Data, published by trade association UK Finance for security provider Proofpoint, shows that parcel and package delivery scams are now the most common form of ‘smishing’ attempts.
What Is Smishing?
Smishing is where an attacker sends a text/SMS message purporting to be from a reputable company, in this case, the Royal Mail or a parcel delivery company/courier service. The idea is that the recipient (who may be expecting a parcel delivery) is fooled into clicking on the link in the text message and this either send sends the attacker personal information (credit card number or password) or downloads a malicious program/malware to the victim’s phone. The malware can be used for snooping on the user’s smartphone data or sending sensitive data silently to an attacker-controlled server.
March – Big Month for Royal Mail-Related Phishing
Research results released in April (by Check Point Software) showed that March was the biggest month in 2021 for Royal Mail-related cyber phishing attacks with a 645 percent increase on the previous two months, equating to an average of 150 per week.
Now, More Than half of Phishing & Smishing Attacks Are Parcel Delivery Scams
The new data shows that these kinds of parcel delivery scams now account for more than half of all reported text phishing, or ‘smishing’ attacks in the UK. For example, the new data shows that from 15 April to 14 July 2021, 53.2 percent of reported scam text messages were from attackers posing as postal delivery firms. Also, from 14 June and 14 July, parcel and package delivery scams accounted for 67.4 percent of all smishing attempts.
Driven By Pandemic
The increase in delivery-related smishing attacks has been driven by the big increase in online shopping that resulted from pandemic restrictions, bricks and mortar shop closures, and the need to stay at home.
How To Protect Yourself From ‘Smishing’ Attacks
Since smishing attacks basically rely upon human error (i.e. not being able to spot a smishing attack – or to report an attack if spotted to help warn others), so one of the best ways to protect yourself is to know the signs of a smishing attack. Information to help you to detect and avoid becoming a victim of smishing includes:
– Financial institutions never send text messages asking for credentials or transfer of money and credit card numbers, ATM PINs, or banking information should never be sent to someone in text messages.
– Many smishing scam messages offer quick money (e.g. from winning prizes or collecting cash after entering information) and they sometimes use coupon code offerings.

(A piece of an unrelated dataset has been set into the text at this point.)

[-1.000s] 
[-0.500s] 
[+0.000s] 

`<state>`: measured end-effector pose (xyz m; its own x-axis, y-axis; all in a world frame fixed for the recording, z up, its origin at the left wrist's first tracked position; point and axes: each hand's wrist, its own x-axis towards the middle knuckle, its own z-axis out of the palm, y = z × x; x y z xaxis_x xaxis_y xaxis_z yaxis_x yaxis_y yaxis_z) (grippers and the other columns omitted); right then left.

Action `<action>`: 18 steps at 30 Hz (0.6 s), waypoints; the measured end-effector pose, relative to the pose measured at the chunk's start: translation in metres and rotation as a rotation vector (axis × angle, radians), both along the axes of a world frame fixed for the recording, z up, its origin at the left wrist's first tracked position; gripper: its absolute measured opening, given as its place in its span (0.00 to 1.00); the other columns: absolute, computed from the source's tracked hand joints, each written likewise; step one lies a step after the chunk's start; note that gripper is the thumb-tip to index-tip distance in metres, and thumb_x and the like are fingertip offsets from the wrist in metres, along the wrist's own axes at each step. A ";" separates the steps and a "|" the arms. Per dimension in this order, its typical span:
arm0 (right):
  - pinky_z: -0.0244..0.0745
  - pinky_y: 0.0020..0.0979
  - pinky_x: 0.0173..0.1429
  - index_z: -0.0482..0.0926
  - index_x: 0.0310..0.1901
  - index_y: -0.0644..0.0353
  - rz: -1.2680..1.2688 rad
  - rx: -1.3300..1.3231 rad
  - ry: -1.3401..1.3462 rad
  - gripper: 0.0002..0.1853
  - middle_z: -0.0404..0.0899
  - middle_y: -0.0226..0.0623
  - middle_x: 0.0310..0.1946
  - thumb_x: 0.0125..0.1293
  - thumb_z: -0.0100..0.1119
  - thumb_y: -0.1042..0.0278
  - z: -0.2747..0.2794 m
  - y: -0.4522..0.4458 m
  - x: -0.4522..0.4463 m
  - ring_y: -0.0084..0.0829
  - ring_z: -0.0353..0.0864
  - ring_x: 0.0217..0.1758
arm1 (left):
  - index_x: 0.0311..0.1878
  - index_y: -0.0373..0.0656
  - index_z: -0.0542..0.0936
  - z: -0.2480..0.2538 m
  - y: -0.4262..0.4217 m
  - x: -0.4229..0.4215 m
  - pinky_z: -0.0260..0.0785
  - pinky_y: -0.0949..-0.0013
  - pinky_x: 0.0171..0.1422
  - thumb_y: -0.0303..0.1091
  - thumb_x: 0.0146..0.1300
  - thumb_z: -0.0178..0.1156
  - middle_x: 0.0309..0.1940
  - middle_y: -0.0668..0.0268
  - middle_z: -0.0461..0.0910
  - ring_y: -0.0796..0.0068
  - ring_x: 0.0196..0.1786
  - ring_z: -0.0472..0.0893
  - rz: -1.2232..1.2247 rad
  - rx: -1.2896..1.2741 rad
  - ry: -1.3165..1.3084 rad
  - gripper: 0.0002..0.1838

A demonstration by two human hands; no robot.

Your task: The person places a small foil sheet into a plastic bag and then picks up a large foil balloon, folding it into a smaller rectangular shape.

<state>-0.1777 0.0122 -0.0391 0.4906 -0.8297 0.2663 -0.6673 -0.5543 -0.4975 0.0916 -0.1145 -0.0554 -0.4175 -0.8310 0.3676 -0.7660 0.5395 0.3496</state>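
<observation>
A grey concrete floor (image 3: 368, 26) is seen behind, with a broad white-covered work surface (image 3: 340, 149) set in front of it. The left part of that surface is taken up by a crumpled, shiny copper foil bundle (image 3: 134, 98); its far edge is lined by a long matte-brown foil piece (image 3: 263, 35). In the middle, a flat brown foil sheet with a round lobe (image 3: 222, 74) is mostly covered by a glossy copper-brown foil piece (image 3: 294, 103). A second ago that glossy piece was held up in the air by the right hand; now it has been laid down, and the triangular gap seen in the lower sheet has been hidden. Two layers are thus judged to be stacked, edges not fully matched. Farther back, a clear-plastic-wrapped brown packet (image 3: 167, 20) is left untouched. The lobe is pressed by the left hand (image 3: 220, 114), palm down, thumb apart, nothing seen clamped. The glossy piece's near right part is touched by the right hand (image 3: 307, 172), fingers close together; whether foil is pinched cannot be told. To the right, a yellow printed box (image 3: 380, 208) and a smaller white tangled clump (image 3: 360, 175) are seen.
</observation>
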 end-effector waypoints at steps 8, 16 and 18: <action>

– A message received from a number with only a few digits is a sign that it probably came from an email address, which is a common sign of spam/scams.
– Avoid storing any banking information on a mobile device (in case of malware).
– Be wary of any delivery-related text messages other than the standard day/time of delivery messages.
– If you receive a smishing text, to protect other users, send the message to your telecom’s number so that it can be investigated. Also, report such messages to Action Fraud (https://www.actionfraud.police.uk/).
What Does This Mean For Your Business?
Driven by the pandemic-fuelled increase in online ordering by consumers, it seems that attackers are shifting their focus from impersonating financial services and banks to impersonating the Royal Mail and other delivery services and couriers. This shows that the threat ecosystem has evolved over the past year towards scams based very much on human error (e.g. smishing and phishing). Businesses have also been targeted with more (sophisticated) ransomware and business email compromise (BEC) attacks. This threat evolution indicates that businesses may want to explore a more people-centric approach to cybersecurity to reduce today’s risks and, if they haven’t done so already, adopt a ‘zero trust’ approach to their cyber security. Businesses need to realise that today’s attackers would much rather log in than hack in and are, therefore, favouring the types of attacks that fool their victims into giving-up their information, rather than going through the complicated and time-consuming process of hacking in the ‘hard way’.